The Santa Monica, Calif.-based company Digiboo has kiosks that let users download movies via flash drive. Could Digiboo usurp Redbox's throne?
It’s hard to enter a supermarket, pharmacy, or convenience store without seeing a Redbox kiosk. Each one is coated in lipstick red and harbors hundreds of DVDs and video games, all for the price of $2 or less per day. These kiosks contributed to the demise of Blockbuster, onetime video rental king. But soon, Redbox could be undermined by another – digital – entertainment company.
Digiboo, whose slogan is “movies on the move,” is setting up kiosks in only three airports to start, according to Engadget. Instead of giving users discs, Digiboo lets you put movies on USB flash drives and download them to your computer in minutes or seconds.
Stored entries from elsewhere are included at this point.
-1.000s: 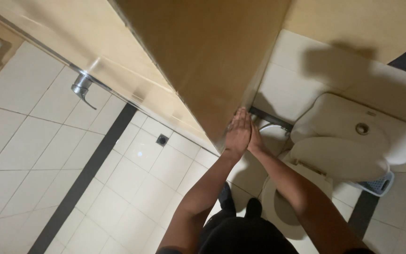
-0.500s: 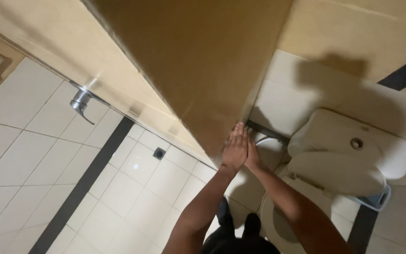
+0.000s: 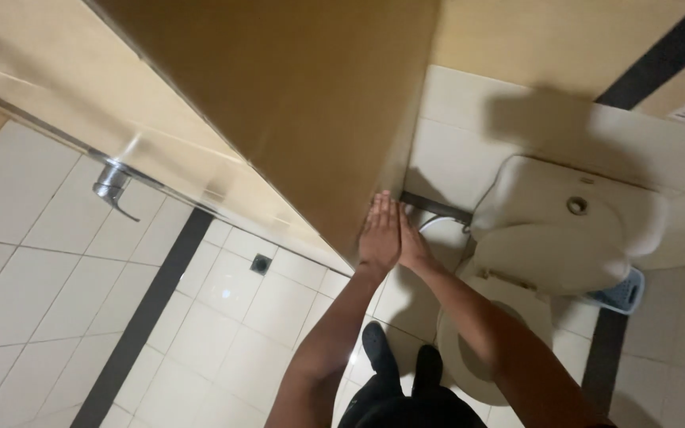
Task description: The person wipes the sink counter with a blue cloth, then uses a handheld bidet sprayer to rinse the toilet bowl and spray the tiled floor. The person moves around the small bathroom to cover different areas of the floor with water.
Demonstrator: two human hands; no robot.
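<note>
Both hands sit where they were half a second ago, pressed to the brown partition edge, though the view has swung a little so the door handle and toilet lie lower in the picture. Nearest are two dark shoes (image 3: 402, 361), side by side on the pale tiled floor (image 3: 223, 333), their toes toward the partition. Two bare forearms reach up from there. The left hand (image 3: 380, 234) lies flat with its fingers straight and pressed together, touching the lower corner of the brown partition (image 3: 295, 103); it grips nothing. The right hand (image 3: 411, 242) lies just beside it, touching it, mostly hidden behind, so how its fingers lie cannot be told. To the right stands one white toilet (image 3: 552, 238) with its seat open and one round flush button on the cistern. One drain (image 3: 261, 264) is set in the floor to the left. Further left, one metal door handle (image 3: 112, 186) juts from the pale door. One blue basket (image 3: 620, 293) sits beyond the toilet.
</note>
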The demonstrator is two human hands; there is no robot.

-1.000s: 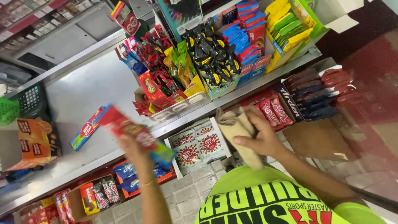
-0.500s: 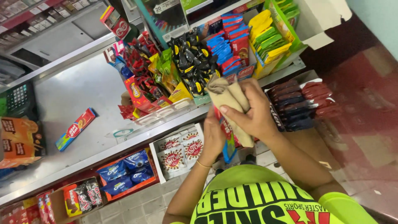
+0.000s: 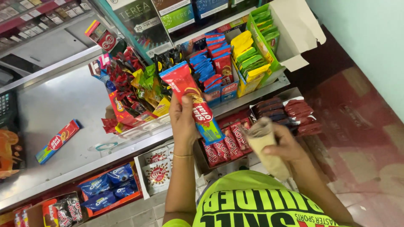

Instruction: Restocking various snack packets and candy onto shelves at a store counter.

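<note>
My left hand [image 3: 183, 122] grips a long red biscuit pack with a blue end [image 3: 190, 98] and holds it upright in front of the snack display. My right hand [image 3: 289, 148] is closed around a rolled beige cloth or paper [image 3: 263, 141], held lower and to the right, above the lower shelf. The two hands are apart. A second pack of the same kind [image 3: 57, 141] lies flat on the steel counter [image 3: 50, 101] at the left.
Trays of red, yellow and blue snack packets [image 3: 139, 90] crowd the counter's right part, with an open green display box [image 3: 263, 40] beside them. Below the counter edge are boxes of blue biscuit packs [image 3: 107, 185], red packs [image 3: 223, 145] and dark red packs [image 3: 290, 110]. Red tiled floor lies at the right.
My left hand carried the biscuit pack from low over the counter to my right hand, then raised it in front of the display. My right hand moved down and right with the beige roll.
</note>
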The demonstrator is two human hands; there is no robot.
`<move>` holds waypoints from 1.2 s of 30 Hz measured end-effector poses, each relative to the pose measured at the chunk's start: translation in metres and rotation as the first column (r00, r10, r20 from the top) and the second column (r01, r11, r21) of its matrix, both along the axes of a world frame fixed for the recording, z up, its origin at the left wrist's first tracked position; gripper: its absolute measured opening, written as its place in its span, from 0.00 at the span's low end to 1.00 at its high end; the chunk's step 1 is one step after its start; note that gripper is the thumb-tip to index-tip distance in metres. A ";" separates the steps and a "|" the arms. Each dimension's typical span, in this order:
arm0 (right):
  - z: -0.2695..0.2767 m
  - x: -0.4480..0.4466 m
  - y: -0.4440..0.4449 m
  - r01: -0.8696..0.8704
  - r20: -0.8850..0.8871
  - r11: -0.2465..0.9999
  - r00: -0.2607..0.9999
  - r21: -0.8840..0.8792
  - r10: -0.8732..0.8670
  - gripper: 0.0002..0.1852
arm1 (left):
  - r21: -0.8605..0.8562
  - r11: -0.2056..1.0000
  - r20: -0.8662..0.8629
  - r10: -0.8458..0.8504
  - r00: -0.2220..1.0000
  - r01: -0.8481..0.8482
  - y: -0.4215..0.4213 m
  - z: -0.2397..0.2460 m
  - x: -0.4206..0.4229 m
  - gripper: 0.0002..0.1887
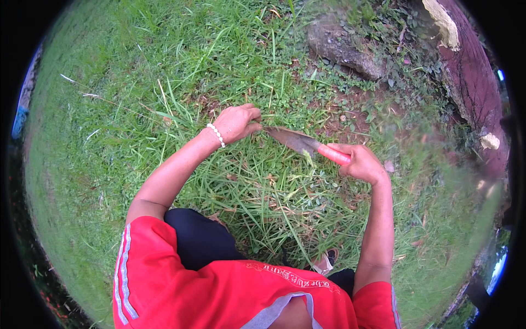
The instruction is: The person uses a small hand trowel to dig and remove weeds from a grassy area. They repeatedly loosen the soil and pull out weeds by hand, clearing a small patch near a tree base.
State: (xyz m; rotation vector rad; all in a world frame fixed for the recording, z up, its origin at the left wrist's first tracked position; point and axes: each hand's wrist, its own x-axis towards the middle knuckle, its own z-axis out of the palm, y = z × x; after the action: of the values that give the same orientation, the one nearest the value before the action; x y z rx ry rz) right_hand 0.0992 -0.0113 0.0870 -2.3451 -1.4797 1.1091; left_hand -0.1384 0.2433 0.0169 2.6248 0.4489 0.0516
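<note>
My right hand (361, 162) is closed around the red handle of a garden trowel (294, 140). The trowel's metal blade points left, low over the grass, and its tip lies by the fingers of my left hand (238, 122). That hand has a bracelet of white beads (216, 135) at the wrist. Its thumb and fingers are bent close together at the grass; whether they pinch any blades cannot be made out. Beneath both hands, long loose-looking grass blades (263, 193) lie tangled in front of my knees.
A grey rock (345, 51) sits at the upper right, with low leafy plants around it. Beyond it a thick reddish-brown tree trunk or root (472, 82) runs down the right side. Bare soil (349, 121) shows between the rock and my right hand. My shoe (332, 256) is below.
</note>
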 end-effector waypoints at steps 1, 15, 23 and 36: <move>0.005 -0.003 0.002 0.080 0.050 0.996 0.995 0.030 -0.082 0.34 | 0.056 0.996 0.056 0.064 0.996 -0.067 -0.001 -0.005 0.007 0.14; -0.050 -0.075 0.049 0.335 0.019 0.937 0.941 0.096 -0.338 0.34 | -0.027 0.998 -0.144 0.060 0.988 -0.065 0.004 -0.076 -0.043 0.10; -0.046 -0.092 0.049 -0.238 0.004 0.964 0.971 -0.114 0.240 0.36 | -0.256 0.960 -0.484 -0.231 0.844 0.116 0.042 0.001 -0.038 0.25; 0.010 -0.038 0.042 0.365 0.101 0.905 0.914 0.217 -0.393 0.36 | 0.067 0.947 0.128 0.305 0.944 -0.315 0.066 -0.082 0.051 0.08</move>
State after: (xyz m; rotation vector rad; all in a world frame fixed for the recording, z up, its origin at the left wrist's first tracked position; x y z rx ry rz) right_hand 0.0611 0.0311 0.0966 -2.4667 -1.0403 0.6791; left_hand -0.0876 0.3093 -0.0646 2.5923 0.8315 0.3313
So can the 100 percent digital technology of Digiboo send disc-reliant Redbox down the same chute that Redbox sent Blockbuster?
One reason it could is that the DVD space is looking tired. Google searches for DVDs have tapered off, while searches for on-demand services such as Netflix have “skyrocketed,” PCWorld reports. While Digiboo isn’t on-demand – it does require you to go to the actual kiosk and insert the flash drive into your PC – it’s a step in the right direction. Also, DVDs are less reliable than data files, plus, they require good care. After Digiboo users order movies and install them on their computers, the only thing they have to worry about it not destroying their laptops.